Ma question porte sur vos différentes missions. On a évoqué la production d’archives, l’acquisition, la préservation, la mise à disposition et l’ouverture de ces archives par le biais d’expositions ou de publications. Pour aller encore davantage vers la recherche, comment stimuler ou susciter la recherche autour de cette question des représentations métropolitaines ?

 

Ursula Wieser :

Le CIVA est en relation permanente avec le réseau universitaire belge. Ce partenariat est très dense. Actuellement un doctorant de l’université d’Anvers travaille sur Paul Duvigneau et s’appuie en grande partie sur nos archives. Le CIVA organise aussi régulièrement des tables rondes afin que les chercheurs présentent leurs travaux.

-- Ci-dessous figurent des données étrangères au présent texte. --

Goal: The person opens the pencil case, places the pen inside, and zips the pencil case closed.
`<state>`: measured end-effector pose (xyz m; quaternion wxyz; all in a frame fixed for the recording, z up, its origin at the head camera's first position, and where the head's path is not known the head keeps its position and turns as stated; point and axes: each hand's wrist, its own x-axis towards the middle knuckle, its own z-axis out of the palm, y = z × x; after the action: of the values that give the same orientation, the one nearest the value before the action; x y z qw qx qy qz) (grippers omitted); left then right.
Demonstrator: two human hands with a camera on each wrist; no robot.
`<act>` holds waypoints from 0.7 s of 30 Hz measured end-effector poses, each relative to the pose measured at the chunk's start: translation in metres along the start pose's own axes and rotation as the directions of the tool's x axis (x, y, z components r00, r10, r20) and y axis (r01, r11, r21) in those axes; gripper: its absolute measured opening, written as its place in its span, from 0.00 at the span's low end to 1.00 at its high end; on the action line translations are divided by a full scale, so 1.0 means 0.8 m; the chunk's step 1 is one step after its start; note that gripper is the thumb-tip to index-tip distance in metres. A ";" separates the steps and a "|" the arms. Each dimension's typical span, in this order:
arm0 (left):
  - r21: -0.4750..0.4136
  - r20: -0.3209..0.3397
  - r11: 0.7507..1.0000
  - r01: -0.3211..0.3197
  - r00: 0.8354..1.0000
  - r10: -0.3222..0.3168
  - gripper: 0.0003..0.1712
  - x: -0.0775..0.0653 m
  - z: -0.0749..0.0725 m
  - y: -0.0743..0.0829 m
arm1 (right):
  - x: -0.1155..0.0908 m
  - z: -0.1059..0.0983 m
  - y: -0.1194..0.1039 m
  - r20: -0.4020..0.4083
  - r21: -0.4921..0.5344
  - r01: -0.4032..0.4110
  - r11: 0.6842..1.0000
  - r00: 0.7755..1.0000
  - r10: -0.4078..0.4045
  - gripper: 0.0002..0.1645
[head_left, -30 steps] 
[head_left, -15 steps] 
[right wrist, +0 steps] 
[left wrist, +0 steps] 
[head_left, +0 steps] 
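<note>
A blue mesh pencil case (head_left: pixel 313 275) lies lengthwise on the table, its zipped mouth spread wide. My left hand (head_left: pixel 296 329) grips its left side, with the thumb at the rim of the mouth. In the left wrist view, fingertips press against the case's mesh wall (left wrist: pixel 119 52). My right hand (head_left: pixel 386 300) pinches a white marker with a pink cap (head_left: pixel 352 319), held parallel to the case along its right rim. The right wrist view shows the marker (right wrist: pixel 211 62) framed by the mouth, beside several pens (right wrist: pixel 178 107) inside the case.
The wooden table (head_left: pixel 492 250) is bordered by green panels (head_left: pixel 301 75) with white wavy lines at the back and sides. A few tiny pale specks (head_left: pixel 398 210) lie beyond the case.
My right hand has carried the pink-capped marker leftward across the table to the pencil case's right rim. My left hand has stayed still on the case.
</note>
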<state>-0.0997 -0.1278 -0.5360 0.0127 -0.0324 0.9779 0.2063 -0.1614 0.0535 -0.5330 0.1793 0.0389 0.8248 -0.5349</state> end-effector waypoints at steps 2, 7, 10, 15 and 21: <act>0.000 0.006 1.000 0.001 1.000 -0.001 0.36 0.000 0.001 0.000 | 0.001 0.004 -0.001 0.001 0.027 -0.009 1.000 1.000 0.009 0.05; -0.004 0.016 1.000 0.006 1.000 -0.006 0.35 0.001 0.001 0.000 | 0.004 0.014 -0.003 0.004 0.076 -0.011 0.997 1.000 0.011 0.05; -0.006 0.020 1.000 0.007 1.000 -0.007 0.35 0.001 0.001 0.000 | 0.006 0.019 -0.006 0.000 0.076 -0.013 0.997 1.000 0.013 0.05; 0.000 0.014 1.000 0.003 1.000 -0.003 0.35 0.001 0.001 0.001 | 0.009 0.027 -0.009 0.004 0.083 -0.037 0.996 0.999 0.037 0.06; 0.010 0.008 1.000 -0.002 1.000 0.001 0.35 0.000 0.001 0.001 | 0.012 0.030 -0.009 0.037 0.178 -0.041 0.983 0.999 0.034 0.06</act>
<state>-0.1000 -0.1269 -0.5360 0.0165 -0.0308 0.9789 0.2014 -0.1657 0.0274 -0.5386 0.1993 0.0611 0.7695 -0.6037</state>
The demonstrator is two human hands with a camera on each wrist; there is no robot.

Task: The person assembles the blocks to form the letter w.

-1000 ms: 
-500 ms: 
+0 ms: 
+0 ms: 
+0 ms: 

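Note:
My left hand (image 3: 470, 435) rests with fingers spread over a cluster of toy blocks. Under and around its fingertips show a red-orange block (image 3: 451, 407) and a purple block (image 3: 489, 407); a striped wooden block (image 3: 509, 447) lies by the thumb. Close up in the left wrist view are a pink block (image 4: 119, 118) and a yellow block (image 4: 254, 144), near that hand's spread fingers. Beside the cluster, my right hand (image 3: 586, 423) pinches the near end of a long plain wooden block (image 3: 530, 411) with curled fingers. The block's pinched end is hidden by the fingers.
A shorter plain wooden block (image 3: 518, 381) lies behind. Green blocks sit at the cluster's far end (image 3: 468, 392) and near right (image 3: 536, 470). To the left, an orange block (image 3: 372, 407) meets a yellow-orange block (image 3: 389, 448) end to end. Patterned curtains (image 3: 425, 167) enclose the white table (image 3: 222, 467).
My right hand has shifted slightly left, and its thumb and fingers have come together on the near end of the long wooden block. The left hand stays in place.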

Certaines thèmes suscitent particulièrement l’utilisation massive de photographies. En 2017 par exemple, le CIVA a fait une exposition sur les luttes urbaines dans les années 60-70 à Bruxelles, et à cette occasion des centaines de photographies issues de nos fonds ont été montrées, photographies souvent prises par les activistes eux-mêmes. Donc certaines expositions sont constituées de très nombreuses photographies, d’autres moins. Cela dépend du thème, de l’époque et des modes de représentations utilisés alors. Cela dépend aussi de la disponibilité du matériel, et donc du hasard de la collecte, de l’histoire des fonds. On travaille aussi avec les manques.

 

Martien de Vletter :

Notre premier point d’accès et de découverte est notre site web. Il permet à de nombreuses personnes de différentes parties du monde d’accéder à notre collection, mais le site web est également une plateforme de publication. Cette plateforme permet de publier différents essais, mais nous l’utilisons également pour montrer les résultats de résidences spécifiques dans la collection, par exemple avec notre programme Find & Tell. En outre, nous avons des programmes de recherche spécifiques, comme notre programme de doctorat, pour lequel nous collaborons avec une vingtaine d’universités dans le monde, ou le programme de recherche interdisciplinaire financé par la Fondation Mellon. Ainsi, d’une part, nous définissons des thèmes et des sujets que nous pensons être importants à traiter. Mais les thèmes et les sujets nous parviennent également grâce à la collaboration et aux visites de chercheurs externes.